Penchée sur le comptoir, et la main devant la bouche, Mme Nicolas donna des renseignements complets :
-Il les a toutes bleues dit-elle à mi-voix. Toutes bleues de la violence du coup ! C'est vous dire si le misérable à frappé...
-Toutes bleues ! Juste ciel, qu'est-ce que vous m'apprenez-là, Madame Nicolas ! Il y a du mauvais monde, quand même ! Toutes bleues, mon Dieu...
-Et c'est l'enflure...
-L'enflure dites-vous ?
Les deux poings fermés de Madame Nicolas vinrent s'appliquer l'un contre l'autre, figurant des dimensions jumelles très affligeantes.
-Comme ça...
A son tour Madame Fouache pressa ses poings fermés pour évaluer cette difformité qui passait les bornes de l'imagination.
-Comme ça ! Gémit la respectable receveuse-buraliste, avec une infinie détresse.

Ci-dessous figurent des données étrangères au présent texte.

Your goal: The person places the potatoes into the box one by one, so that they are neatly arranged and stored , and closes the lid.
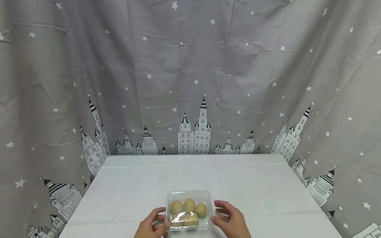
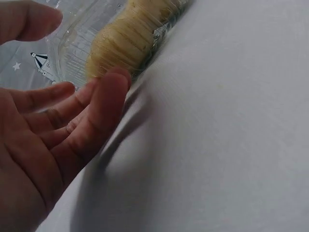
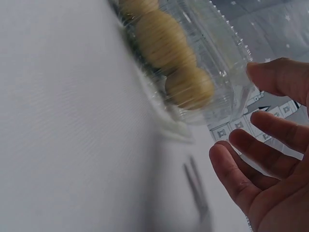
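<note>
A clear plastic clamshell box [image 1: 190, 210] lies near the front middle of the white table, its lid down. Several round, yellowish potatoes [image 1: 189, 205] show through the plastic. My left hand [image 1: 153, 224] is at the box's left side, fingers loosely bent, fingertips right at its wall; the left wrist view shows the fingers [image 2: 108, 96] overlapping the box's end. On the other side, my right hand [image 1: 232, 219] has its thumb by the right edge. In the right wrist view, the other fingers of the right hand [image 3: 270, 159] are spread and apart from the box.
The white table [image 1: 190, 172] extends behind the box and to both sides. A grey curtain [image 1: 190, 66] with stars and castles hangs along the table's back and sides.
</note>
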`<state>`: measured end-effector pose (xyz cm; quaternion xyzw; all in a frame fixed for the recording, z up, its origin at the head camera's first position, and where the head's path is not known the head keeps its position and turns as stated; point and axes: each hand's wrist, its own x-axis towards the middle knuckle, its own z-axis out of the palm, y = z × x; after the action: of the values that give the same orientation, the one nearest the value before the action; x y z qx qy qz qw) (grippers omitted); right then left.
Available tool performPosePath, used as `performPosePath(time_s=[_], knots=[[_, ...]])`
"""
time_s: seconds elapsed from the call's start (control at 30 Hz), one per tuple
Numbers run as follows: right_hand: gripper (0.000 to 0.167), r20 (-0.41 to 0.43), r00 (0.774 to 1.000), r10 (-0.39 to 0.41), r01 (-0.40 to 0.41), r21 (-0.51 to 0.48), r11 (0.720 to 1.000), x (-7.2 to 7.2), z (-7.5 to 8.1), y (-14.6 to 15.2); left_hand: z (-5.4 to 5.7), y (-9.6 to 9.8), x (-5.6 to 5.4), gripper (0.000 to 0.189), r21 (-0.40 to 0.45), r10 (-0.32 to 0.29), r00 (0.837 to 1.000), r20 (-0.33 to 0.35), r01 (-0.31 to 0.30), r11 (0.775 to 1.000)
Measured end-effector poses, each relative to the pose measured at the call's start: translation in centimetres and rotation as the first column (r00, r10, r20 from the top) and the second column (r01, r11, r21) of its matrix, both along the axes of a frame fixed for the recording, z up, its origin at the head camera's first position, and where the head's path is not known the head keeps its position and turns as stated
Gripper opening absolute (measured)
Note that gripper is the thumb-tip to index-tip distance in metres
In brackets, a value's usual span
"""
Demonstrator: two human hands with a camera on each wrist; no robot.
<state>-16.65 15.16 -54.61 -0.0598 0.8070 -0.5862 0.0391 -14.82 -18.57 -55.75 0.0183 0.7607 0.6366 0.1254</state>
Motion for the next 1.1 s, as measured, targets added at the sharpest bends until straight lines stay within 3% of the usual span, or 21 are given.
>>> performPosePath(time_s=[0.13, 0.27, 0.5, 0.67, 0.7, 0.77, 0.9, 0.93, 1.1], knots=[[0.051, 0.037, 0.999, -0.003, 0.003, 0.006, 1.0, 0.2, -0.6, 0.2, -0.2, 0.0, 0.0, 0.049, -0.038, 0.018, 1.0, 0.0, -0.018, 0.999], [0.03, 0.111, 0.994, 0.023, -0.029, 0.052, 0.998, 0.1, -0.8, 0.2, -0.6, 0.1, -0.2, 0.027, -0.126, 0.014, 1.0, -0.01, -0.015, 0.992], [0.027, 0.23, 0.967, 0.106, -0.126, 0.075, 0.989, 0.1, -0.7, -0.6, -2.0, 0.3, -0.8, 0.026, -0.186, -0.006, 1.0, 0.03, 0.011, 0.982], [0.023, 0.258, 0.959, 0.118, -0.132, 0.039, 0.99, 0.1, -0.8, -1.1, -1.0, 1.1, -0.3, 0.025, -0.2, 0.007, 1.0, 0.026, -0.001, 0.98], [0.024, 0.264, 0.957, 0.12, -0.132, 0.028, 0.991, 0.1, -0.8, -1.2, -1.5, 1.0, -0.5, 0.026, -0.203, 0.004, 1.0, 0.031, 0.003, 0.979], [0.025, 0.267, 0.954, 0.134, -0.139, 0.002, 0.99, 0.1, -0.9, -1.2, -1.3, 1.1, -0.4, 0.026, -0.204, 0.008, 0.999, 0.033, -0.001, 0.979], [0.026, 0.263, 0.952, 0.158, -0.154, -0.036, 0.987, 0.1, -1.0, -1.0, -2.4, 0.8, -0.8, 0.026, -0.187, 0.003, 0.999, 0.036, 0.004, 0.982], [0.026, 0.259, 0.952, 0.161, -0.156, -0.038, 0.987, 0.1, -1.1, -0.9, -2.0, 0.8, -0.7, 0.027, -0.187, -0.001, 0.999, 0.037, 0.008, 0.982], [0.022, 0.277, 0.95, 0.142, -0.147, -0.001, 0.989, -0.1, -1.1, -0.8, -4.3, 0.1, -1.6, 0.029, -0.174, -0.044, 0.999, 0.009, 0.045, 0.984]])
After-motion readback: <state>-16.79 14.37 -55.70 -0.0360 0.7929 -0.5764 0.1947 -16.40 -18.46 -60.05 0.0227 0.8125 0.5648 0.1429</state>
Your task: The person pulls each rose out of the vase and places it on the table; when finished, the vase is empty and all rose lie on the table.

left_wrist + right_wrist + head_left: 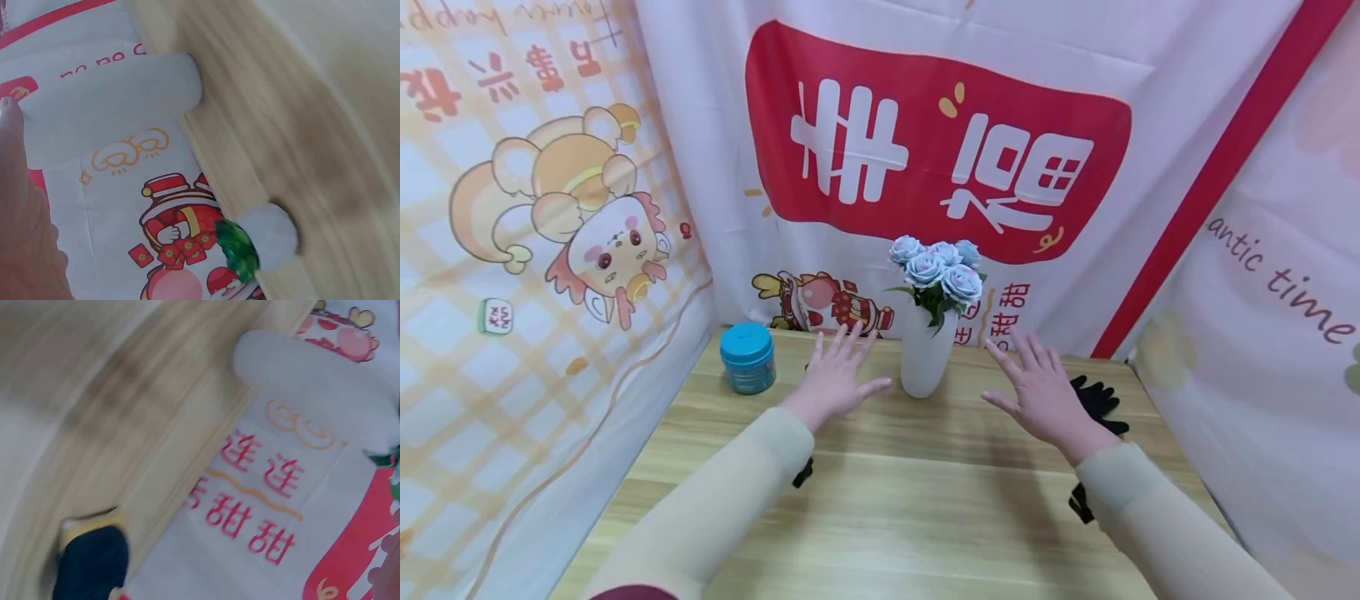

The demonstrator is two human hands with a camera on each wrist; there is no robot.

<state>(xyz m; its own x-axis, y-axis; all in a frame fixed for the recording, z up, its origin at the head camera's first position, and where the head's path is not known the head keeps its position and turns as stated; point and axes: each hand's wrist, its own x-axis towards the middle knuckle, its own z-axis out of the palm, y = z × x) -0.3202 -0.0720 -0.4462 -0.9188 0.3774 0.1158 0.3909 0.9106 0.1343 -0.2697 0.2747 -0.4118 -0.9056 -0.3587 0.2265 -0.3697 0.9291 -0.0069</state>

C'est horrible, ce que vous me dites, Madame Nicolas !... le docteur les a vues ? Qu'en pense-t-il ?... il ne restera estropié, au moins, votre cher Monsieur Nicolas ? Quelle perte se serait pour la paroisse si un bel homme comme lui ne pouvait retourner à l'église en uniforme ! C'est bien de sa prestance qu'est venue la jalousie, il faut vous dire : le dimanche, on ne se lassait pas de l'admirer... Une fois - je vous parle d'il y a longtemps - mon Adrien aussi avait eu de l'enflure à cet endroit, à la suite d'un effort, Mais c'était bien moins conséquent : comme des œufs de poule de la petite espèce... Tandis que vous... Comme ça, vous dites ? Ce n'est pas croyable, ma pauvre chère dame ! Et le voilà bien abattu de ce coup là, votre Monsieur Nicolas ? Tout impotent, on dit ?
-Il faut qu'il reste sans bouger. Pensez, les hommes. Tout se tient là chez eux. Ça leur correspond dans tout le corps comme dit le docteur.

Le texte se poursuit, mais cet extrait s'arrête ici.